## Action item
Exactly as given, write out the lines from the one containing "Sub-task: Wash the" through the end of the listing, with both ends included and nothing else.

## Supplied material
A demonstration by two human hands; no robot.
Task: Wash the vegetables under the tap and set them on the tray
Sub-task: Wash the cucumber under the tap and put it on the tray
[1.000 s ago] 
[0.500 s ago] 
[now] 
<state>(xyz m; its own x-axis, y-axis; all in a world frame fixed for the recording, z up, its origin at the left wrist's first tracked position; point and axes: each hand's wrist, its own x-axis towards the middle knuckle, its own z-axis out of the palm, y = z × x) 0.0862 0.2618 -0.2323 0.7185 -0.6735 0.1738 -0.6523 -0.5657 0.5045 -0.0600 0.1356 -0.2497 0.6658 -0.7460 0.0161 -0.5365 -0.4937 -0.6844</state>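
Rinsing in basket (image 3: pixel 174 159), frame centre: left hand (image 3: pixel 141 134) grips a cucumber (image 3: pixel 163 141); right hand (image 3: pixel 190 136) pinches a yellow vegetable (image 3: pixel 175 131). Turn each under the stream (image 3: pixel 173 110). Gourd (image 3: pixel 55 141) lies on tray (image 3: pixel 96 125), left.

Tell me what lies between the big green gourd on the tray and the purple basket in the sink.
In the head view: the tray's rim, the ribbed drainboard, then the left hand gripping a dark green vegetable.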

## Output
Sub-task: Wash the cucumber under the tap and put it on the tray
[1.000 s ago] 
[0.500 s ago] 
[now] 
<state>(xyz m; its own x-axis, y-axis; all in a world frame fixed for the recording, z up, its origin at the left wrist's first tracked position; point and axes: each hand's wrist, its own x-axis towards the middle knuckle, its own z-axis out of the palm, y = z × x) 0.0862 0.2618 -0.2323 0.7185 -0.6735 0.1738 -0.6523 -0.5657 0.5045 -0.0600 0.1356 -0.2497 0.6658 -0.7460 0.0161 -0.5365 -0.4937 -0.6844</state>
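Rinsing in basket (image 3: pixel 174 159), frame centre: left hand (image 3: pixel 141 134) grips a cucumber (image 3: pixel 163 141); right hand (image 3: pixel 190 136) pinches a yellow vegetable (image 3: pixel 175 131). Turn each under the stream (image 3: pixel 173 110). Gourd (image 3: pixel 55 141) lies on tray (image 3: pixel 96 125), left.

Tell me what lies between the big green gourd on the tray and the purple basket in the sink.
In the head view: the tray's rim, the ribbed drainboard, then the left hand gripping a dark green vegetable.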

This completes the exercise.